Point taken. On his next visit he bought only fresh things. Fruits, vegetables, meats wrapped in wax paper. Only things perishable, easily spoilable, and even though he had no earthly idea how to prepare the food, he felt healthier just buying it, just having it nearby, having people see him with it, like being on a date with someone extraordinarily attractive, how you want to go to public places with that person, he felt the same about his cart full of shiny eggplants and corn and various green growing things: arugula, broccoli, Swiss chard. It was so beautiful. And when he presented his food to this same cute cashier at the front of the store he felt like a child giving his mother a card he made at school.

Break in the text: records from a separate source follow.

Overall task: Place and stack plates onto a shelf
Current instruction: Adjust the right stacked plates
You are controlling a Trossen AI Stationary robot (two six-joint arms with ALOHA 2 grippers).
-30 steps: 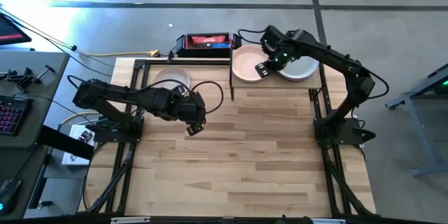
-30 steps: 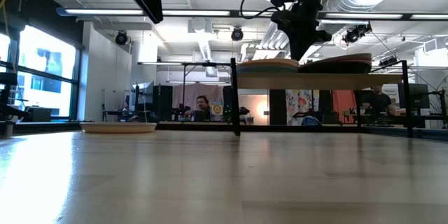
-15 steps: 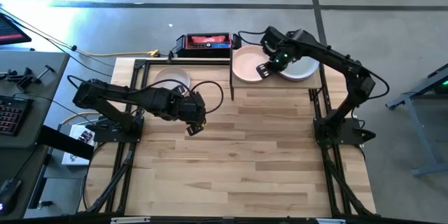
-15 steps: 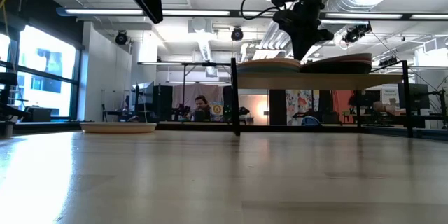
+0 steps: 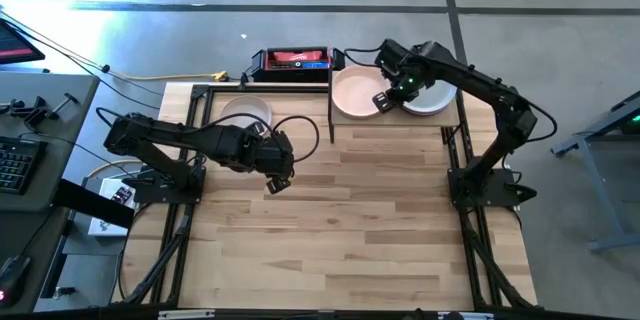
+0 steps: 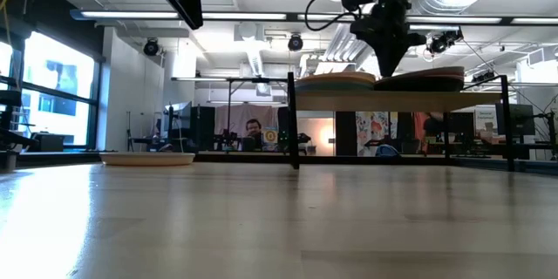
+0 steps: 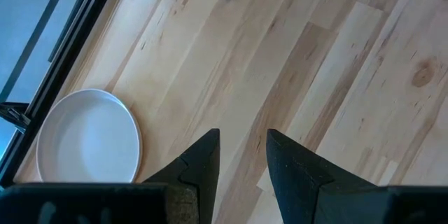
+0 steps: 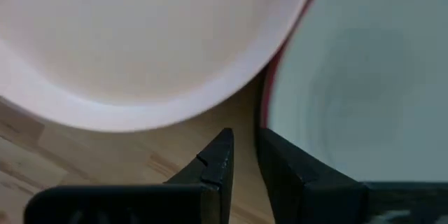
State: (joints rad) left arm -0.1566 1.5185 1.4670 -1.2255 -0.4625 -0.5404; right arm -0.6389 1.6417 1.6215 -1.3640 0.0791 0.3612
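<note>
In the high view the right arm rises from its base at the right edge of the desk (image 5: 340, 210), bends at the elbow and reaches toward the upper middle of the frame, ending over the shelf (image 5: 395, 120). The right claw (image 5: 384, 99) points down between 2 stacks of plates there: a pink-topped plate (image 5: 352, 92) on the left half of the shelf and a white-topped plate (image 5: 432, 102) on the right half. In the right wrist view its 2 dark fingers (image 8: 210, 175) stand only a narrow gap apart, tips just above the bare wood strip where the pink plate's rim (image 8: 140, 112) and the white plate (image 8: 357, 77), with a red edge showing beneath it, nearly meet; nothing is pinched between them. In the low view this claw (image 6: 386, 57) hangs tip-down right at the top of the stacks on the shelf board (image 6: 401, 100). The left arm stretches from the left edge toward the middle of the frame, held level above the desk, its claw (image 5: 277, 182) aimed down at bare wood. The left wrist view shows its fingers (image 7: 203, 161) spread apart with nothing between them, and a lone white plate (image 7: 87, 136) lying flat on the desk near the frame's lower left, well apart from the claw.
</note>
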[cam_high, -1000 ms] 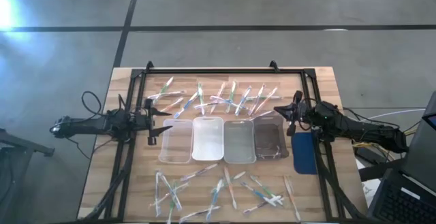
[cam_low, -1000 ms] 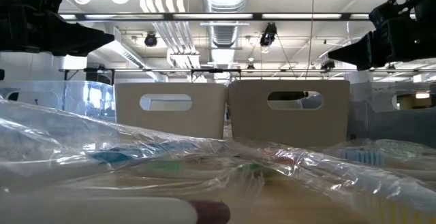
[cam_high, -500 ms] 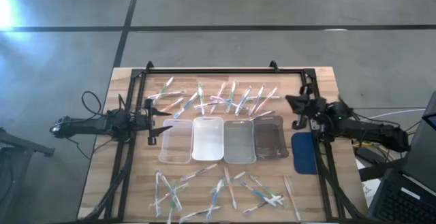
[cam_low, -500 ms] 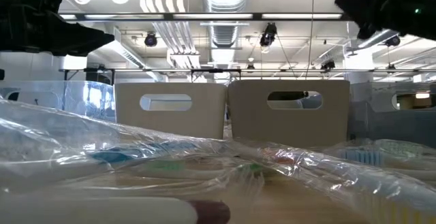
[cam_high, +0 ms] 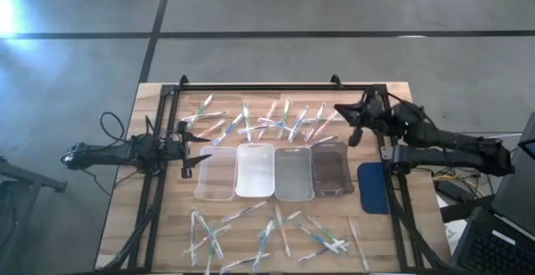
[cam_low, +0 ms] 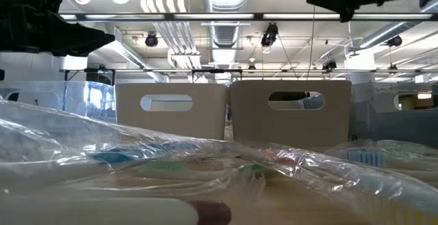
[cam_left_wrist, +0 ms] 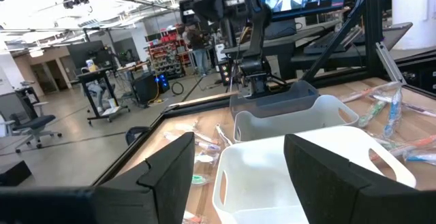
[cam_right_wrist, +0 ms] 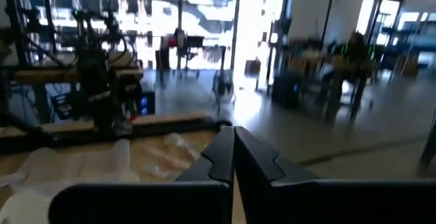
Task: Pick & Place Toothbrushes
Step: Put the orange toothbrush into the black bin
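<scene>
Toothbrushes point(cam_high: 267, 121) lie scattered between the left fingers point(cam_high: 191, 150), spread apart, and the right fingers point(cam_high: 344, 118), pressed together empty.

From above, the toothbrushes point(cam_high: 267, 120) are too small to count, and their colors are hard to tell. In the low view, crinkly clear wrapping point(cam_low: 205, 170) fills the front and blurs what lies under it. A whitish stick with a dark red end point(cam_low: 137, 210) is cut off by the bottom edge. Both arms poke in from the top corners there, and the edges cut them off. In the right wrist view, the right gripper point(cam_right_wrist: 234, 157) has its fingers pressed together, and the things just past them are a blur. The bottom edge cuts off the white tray point(cam_left_wrist: 272, 176) between the left gripper's fingers point(cam_left_wrist: 170, 173).
</scene>
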You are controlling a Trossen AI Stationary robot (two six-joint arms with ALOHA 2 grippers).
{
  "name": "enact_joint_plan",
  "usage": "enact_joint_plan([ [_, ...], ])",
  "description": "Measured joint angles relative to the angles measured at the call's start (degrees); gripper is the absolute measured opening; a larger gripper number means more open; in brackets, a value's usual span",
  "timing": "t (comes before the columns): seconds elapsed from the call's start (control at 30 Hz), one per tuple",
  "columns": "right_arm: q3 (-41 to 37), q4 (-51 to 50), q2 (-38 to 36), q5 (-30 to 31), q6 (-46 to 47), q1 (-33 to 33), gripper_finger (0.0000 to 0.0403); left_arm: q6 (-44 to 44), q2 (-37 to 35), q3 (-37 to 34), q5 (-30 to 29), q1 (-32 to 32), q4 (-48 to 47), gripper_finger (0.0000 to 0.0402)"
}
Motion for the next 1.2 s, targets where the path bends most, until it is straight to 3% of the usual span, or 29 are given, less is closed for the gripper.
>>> enact_joint_plan([
  [0.2,14.7,-24.8,9.3,-2.1,8.4,1.4,0.0008,0.0,0.0,0.0,0.0,0.0,0.0,0.0232],
  [0.33,20.6,-34.4,13.5,-2.1,8.3,3.5,0.0008,0.0,0.0,0.0,0.0,0.0,0.0,0.0232],
  [0.73,27.7,-39.6,17.6,-1.8,10.2,6.6,0.0008,0.0,0.0,0.0,0.0,0.0,0.0,0.0232],
  [0.97,29.2,-42.8,17.7,-1.7,17.0,13.0,0.0008,0.0,0.0,0.0,0.0,0.0,0.0,0.0232],
  [1.07,30.3,-43.0,17.9,1.4,17.9,17.7,0.0008,0.0,0.0,0.0,0.0,0.0,0.0,0.0232],
  [1.2,32.0,-42.4,19.8,10.5,14.9,23.4,0.0008,0.0,0.0,0.0,0.0,0.0,0.0,0.0232],
])
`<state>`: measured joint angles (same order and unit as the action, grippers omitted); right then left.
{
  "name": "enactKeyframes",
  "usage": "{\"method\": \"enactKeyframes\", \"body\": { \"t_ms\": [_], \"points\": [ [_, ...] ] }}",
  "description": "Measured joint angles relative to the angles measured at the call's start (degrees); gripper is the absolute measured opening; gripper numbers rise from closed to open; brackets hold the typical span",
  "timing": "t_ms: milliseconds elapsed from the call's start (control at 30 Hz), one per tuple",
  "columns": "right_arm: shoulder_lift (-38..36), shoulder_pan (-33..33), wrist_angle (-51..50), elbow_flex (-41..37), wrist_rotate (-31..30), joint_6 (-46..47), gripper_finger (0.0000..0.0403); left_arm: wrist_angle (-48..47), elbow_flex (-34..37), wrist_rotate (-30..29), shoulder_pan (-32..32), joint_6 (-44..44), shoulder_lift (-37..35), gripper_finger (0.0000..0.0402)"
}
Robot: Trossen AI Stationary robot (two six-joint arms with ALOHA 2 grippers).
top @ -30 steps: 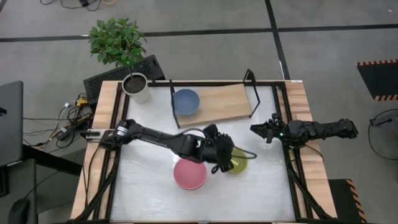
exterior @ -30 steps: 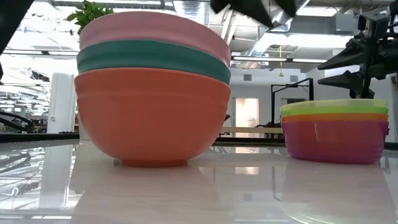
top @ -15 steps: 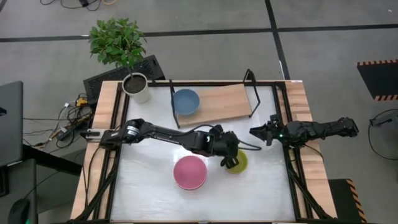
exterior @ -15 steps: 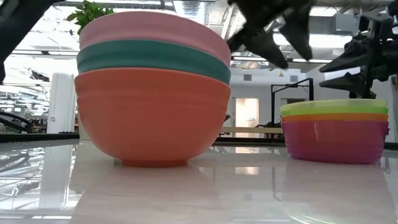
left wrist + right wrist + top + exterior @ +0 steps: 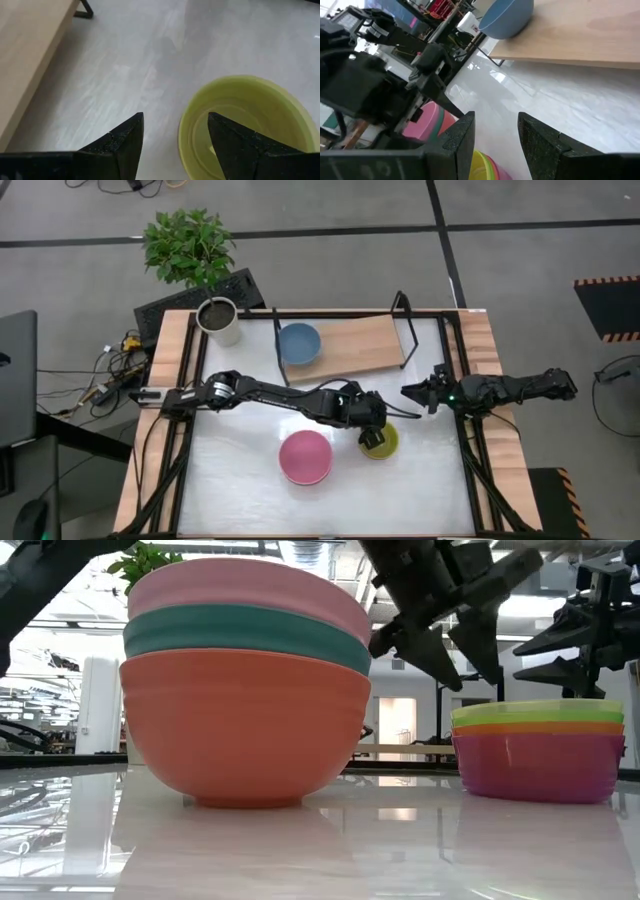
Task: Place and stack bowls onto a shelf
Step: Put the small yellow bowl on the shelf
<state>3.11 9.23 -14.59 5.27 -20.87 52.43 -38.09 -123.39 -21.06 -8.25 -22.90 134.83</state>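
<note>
A yellow-green bowl (image 5: 384, 444) tops a small stack (image 5: 538, 752) over an orange and a purple bowl, standing on the white table. My left gripper (image 5: 478, 685) hangs open just above that stack's rim, touching nothing. In the left wrist view one finger is over the bowl's (image 5: 245, 125) hollow and one is outside it. A bigger stack (image 5: 245, 680), pink over teal over orange-red, stands beside it (image 5: 305, 457). A blue bowl (image 5: 299, 343) sits on the left end of the wooden shelf (image 5: 360, 345). My right gripper (image 5: 412, 392) waits open at the table's right side.
A white plant pot (image 5: 220, 321) stands at the far left corner, beside the shelf. The shelf's black end frames (image 5: 405, 315) rise at both ends; its right half is bare board. Bare white tabletop lies between the stacks and the near edge.
My left gripper has come down and a little toward the table's right, from beside the pink stack to just over the yellow-green bowl's rim, staying open. The bowls have not moved.
</note>
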Motion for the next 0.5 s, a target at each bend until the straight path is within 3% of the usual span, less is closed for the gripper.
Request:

“Did you bring a bag?” she said.

He stared at her, not fully comprehending the question. A bag for what?

“No,” he said.

“Oh,” she said, disappointed. “We encourage all our customers to bring reusable bags. You know, to save paper?”

“Okay.”

“Plus you get a rebate,” she said. “For every bag you bring, you get a rebate.”

He nodded. He was no longer looking at her. He was instead looking at the cash register’s video screen. He was pretending to very carefully analyze the price of each food item to ensure he wasn’t overcharged. The cashier must have sensed his unease and his feeling of having been scolded (again) and so tried to diffuse the situation with a change of subject: “Whaddya gonna do with all this eggplant?”

But this did not diffuse the situation at all because the only answer he was capable of giving was the true one: “I don’t know.” And then when the cashier girl seemed sort of disappointed by this answer he added: “Maybe, like, a soup?”